* **EXERCISE REQUIREMENTS**:
Write the listing out again word for word. Pictures do not belong in the copy.

▼

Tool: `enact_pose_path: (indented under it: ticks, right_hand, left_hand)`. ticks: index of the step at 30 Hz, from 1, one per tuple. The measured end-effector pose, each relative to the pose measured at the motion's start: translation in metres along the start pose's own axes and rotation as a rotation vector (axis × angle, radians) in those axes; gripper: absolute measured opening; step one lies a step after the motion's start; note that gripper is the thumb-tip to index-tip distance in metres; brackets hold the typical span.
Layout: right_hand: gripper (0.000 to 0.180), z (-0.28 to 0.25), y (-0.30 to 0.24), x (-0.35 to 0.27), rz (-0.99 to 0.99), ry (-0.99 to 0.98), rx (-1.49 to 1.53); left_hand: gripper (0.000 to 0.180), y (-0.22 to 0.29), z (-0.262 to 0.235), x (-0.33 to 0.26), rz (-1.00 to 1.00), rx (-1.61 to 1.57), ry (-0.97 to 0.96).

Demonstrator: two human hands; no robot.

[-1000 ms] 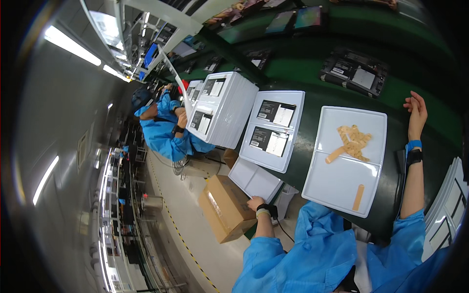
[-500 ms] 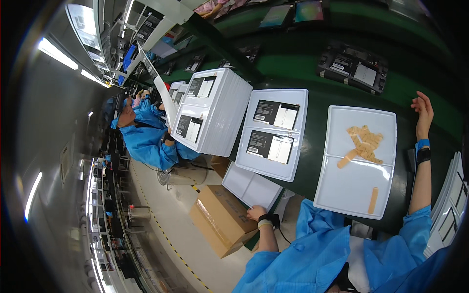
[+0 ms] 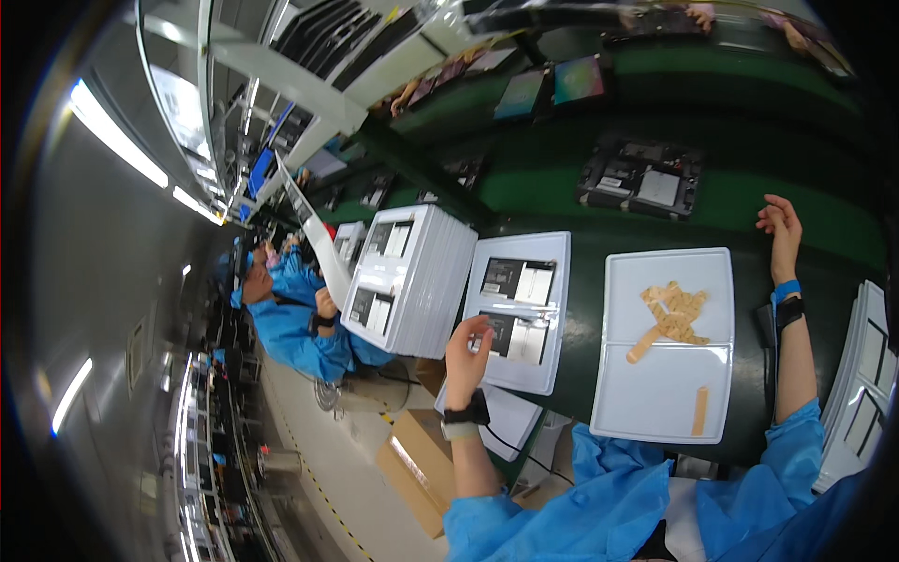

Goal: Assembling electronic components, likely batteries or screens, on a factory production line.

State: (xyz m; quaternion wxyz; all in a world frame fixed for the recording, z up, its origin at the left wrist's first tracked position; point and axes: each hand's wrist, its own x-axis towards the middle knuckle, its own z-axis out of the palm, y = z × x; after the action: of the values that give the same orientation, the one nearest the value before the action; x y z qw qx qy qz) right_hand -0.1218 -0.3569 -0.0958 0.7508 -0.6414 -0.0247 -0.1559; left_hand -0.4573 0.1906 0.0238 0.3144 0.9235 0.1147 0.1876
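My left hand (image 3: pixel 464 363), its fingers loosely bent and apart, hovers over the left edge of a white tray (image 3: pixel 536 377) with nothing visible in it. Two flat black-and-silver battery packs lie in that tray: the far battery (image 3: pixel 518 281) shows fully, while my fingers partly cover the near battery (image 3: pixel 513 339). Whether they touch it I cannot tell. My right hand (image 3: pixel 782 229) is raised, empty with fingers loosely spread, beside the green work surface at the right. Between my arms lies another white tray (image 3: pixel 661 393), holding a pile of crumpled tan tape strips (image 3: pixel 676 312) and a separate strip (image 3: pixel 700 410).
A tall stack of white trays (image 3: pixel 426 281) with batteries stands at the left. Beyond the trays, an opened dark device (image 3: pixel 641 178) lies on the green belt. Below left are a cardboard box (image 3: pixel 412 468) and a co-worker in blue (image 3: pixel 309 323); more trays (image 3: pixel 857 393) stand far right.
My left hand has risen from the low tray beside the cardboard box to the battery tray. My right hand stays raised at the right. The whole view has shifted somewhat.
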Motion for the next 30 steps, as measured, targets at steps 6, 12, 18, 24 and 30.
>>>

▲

* **SOLUTION**:
Tool: `enact_pose_path: (indented under it: ticks, right_hand, left_hand)`. ticks: index of the step at 30 Hz, from 1, one per tuple. The measured end-effector pose, each relative to the pose measured at the motion's start: translation in metres along the start pose's own axes and rotation as a rotation vector (axis × angle, radians) in those axes; gripper: absolute measured opening; step one lies a step after the motion's start; note that gripper is the thumb-tip to index-tip distance in metres; brackets hold the typical span.
Layout: right_hand: gripper (0.000 to 0.180), z (-0.28 to 0.25), y (-0.30 to 0.24), x (-0.35 to 0.27), rz (-0.99 to 0.99), ry (-0.99 to 0.98), rx (-1.49 to 1.53); left_hand: gripper (0.000 to 0.180), y (-0.22 to 0.29), z (-0.262 to 0.235), x (-0.33 to 0.26), rz (-1.00 to 1.00), rx (-1.61 to 1.57), ry (-0.97 to 0.96).

Demonstrator: two human hands; no robot.

[-1000 ms] 
[-500 ms] 
[+0 ms] 

Goal: Assembling electronic components, likely batteries or screens, on a factory production line.

State: (xyz m; quaternion wxyz; all in a world frame fixed for the recording, z up, its origin at the left wrist's first tracked position; point and axes: each hand's wrist, its own x-axis towards the middle knuckle, its own z-axis out of the palm, y = z × x; after the action: of the values that give the same orientation, the one nearest the value before the action; x y z qw qx qy qz) right_hand -0.1218 -0.3569 -0.0958 0.7508 -0.6414 -0.0247 -0.1559; left_hand -0.4573 0.1906 0.0238 0.3144 0.9235 0.1147 0.1876
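My left hand (image 3: pixel 464 363), its fingers loosely bent and apart, hovers over the left edge of a white tray (image 3: pixel 536 377) with nothing visible in it. Two flat black-and-silver battery packs lie in that tray: the far battery (image 3: pixel 518 281) shows fully, while my fingers partly cover the near battery (image 3: pixel 513 339). Whether they touch it I cannot tell. My right hand (image 3: pixel 782 229) is raised, empty with fingers loosely spread, beside the green work surface at the right. Between my arms lies another white tray (image 3: pixel 661 393), holding a pile of crumpled tan tape strips (image 3: pixel 676 312) and a separate strip (image 3: pixel 700 410).
A tall stack of white trays (image 3: pixel 426 281) with batteries stands at the left. Beyond the trays, an opened dark device (image 3: pixel 641 178) lies on the green belt. Below left are a cardboard box (image 3: pixel 412 468) and a co-worker in blue (image 3: pixel 309 323); more trays (image 3: pixel 857 393) stand far right.
My left hand has risen from the low tray beside the cardboard box to the battery tray. My right hand stays raised at the right. The whole view has shifted somewhat.
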Motion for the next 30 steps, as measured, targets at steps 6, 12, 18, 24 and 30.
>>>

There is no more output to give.